Legacy waste at LANL is vast. The 2000 Cerro Grande fire in and around LANL revealed more that 2,120 nuclear waste sites in the area, almost ten times more than were previously estimated. Plutonium has already been detected in Santa Fe’s water supply and was reported to residents by the city’s water authority in 2010. The Biden budget estimates it could cost as much as $8.4 billion to cleanup LANL’s hazardous waste through fiscal year 2090, the Albuquerque Journal reports. 2090! More than a long lifetime away, “though the job could be completed much sooner,” the Journal opined.
As tempting as it might to up the ante on hope and trust, I wouldn’t bet the ranch on it just yet.
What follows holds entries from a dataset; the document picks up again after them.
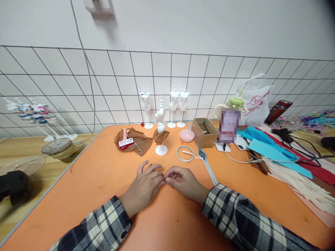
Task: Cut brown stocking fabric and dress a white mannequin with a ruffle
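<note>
My left hand (pixel 146 186) and my right hand (pixel 184 181) meet low over the orange tabletop (pixel 167 223), thumbs and fingertips pinched together. Whatever lies between the fingertips is too small or hidden to make out. Just beyond them stands a small white dress-form mannequin (pixel 161 118) with brown fabric (pixel 161 137) wrapped around its lower part. To its left, a crumpled brown cloth (pixel 142 138) bears a red-and-white box (pixel 126 143) and scissor-like metal clamps (pixel 140 146). A coiled white-grey ring (pixel 185 158) lies beyond my right hand.
A pink bowl (pixel 187 135), a cardboard box (pixel 205 134) and a phone (pixel 229 126) on a stand sit behind. More white mannequins (pixel 148 106) line the tiled wall. Fabric strips (pixel 278 153) and cables crowd the right; a lidded tin (pixel 59 150) stands left.
</note>
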A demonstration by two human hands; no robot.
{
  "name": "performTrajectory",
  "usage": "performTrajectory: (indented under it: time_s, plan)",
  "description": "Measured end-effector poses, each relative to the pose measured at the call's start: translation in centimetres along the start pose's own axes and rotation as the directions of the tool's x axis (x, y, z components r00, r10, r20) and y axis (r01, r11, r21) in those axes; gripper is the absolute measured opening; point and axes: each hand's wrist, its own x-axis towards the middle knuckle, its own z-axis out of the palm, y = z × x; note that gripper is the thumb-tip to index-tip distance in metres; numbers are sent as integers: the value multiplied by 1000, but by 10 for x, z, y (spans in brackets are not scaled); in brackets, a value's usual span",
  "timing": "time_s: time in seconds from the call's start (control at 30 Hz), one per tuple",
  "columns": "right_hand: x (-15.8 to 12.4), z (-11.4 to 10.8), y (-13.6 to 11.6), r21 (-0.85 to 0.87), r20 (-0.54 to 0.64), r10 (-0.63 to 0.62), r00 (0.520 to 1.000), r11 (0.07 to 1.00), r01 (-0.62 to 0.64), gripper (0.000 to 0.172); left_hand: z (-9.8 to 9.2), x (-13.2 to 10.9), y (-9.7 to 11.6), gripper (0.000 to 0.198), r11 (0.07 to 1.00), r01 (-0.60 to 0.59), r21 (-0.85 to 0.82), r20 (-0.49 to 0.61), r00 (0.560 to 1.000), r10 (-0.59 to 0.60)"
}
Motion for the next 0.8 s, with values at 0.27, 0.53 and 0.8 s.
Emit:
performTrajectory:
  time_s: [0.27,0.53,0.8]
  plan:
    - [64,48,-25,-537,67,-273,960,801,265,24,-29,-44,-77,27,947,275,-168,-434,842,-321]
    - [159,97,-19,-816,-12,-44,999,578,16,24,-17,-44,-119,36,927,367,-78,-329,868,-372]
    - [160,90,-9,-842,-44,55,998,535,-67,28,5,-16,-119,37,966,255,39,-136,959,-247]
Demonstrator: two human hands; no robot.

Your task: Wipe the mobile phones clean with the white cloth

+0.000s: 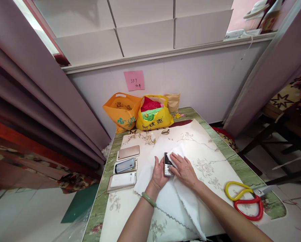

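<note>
My left hand (158, 174) grips a small keypad phone (167, 164) at the middle of the table, fingers curled round its left side. My right hand (183, 169) presses a white cloth (165, 198) against the phone's right side; the fingers lie fairly flat on the cloth. The cloth spreads under both hands and hangs toward the table's near edge. Three smartphones lie in a column to the left: a rose-gold one (128, 152), a silver one (125, 165) and a white one (122, 180).
Orange bag (121, 112) and yellow bag (154, 117) stand at the table's far end below a pink note (134, 80). A small bottle (153, 137) stands near them. Yellow and red handled scissors (243, 198) lie at the right. A floral cover (211, 158) tops the green table.
</note>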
*Nullius in verba: take nobody’s word for it
Margaret Randall says
As always, you bring us valuable information, useful data about the world in which we live. I wonder how many of our intensifying allergies and other ills can be traced to these toxic sites? I applaud the Biden administration’s increased support for cleanup, but as long as certain industries remain exempt for political reasons (I’m thinking of coal at the recent G7 Summit), profit remains more important than public health. Sadly, I don’t think our political system as it now exists can solve these problems.
RKG says
Ditto
Derek Wallentinsen says
You have nailed the dishonesty of the defense industry and dependence of New Mexico on it. It’s time to cut the plutonium addiction. It’s time to cut the military addiction. Not just in New Mexico but across the country and the world. I am sick and tired of the Ben Ray Lujans and the Martin Heinrichs supporting the expansion of the tech of the labs not even stating the weapons related research and building that is going on with the funding of the bills they support. The Bulletin of Atomic Scientists Doomsday Clock is as close as it has ever been, 100 seconds to midnight. When are we going to respond to the clear and present danger? Biden is increasing spending on nuclear weapons and the attendant disasters of war, misplaced economic priorities and, as stated in the article, ongoing nuclear waste and pollution problems. Wake up New Mexico, wake up everyone to a threat as great as anthropogenic climate change.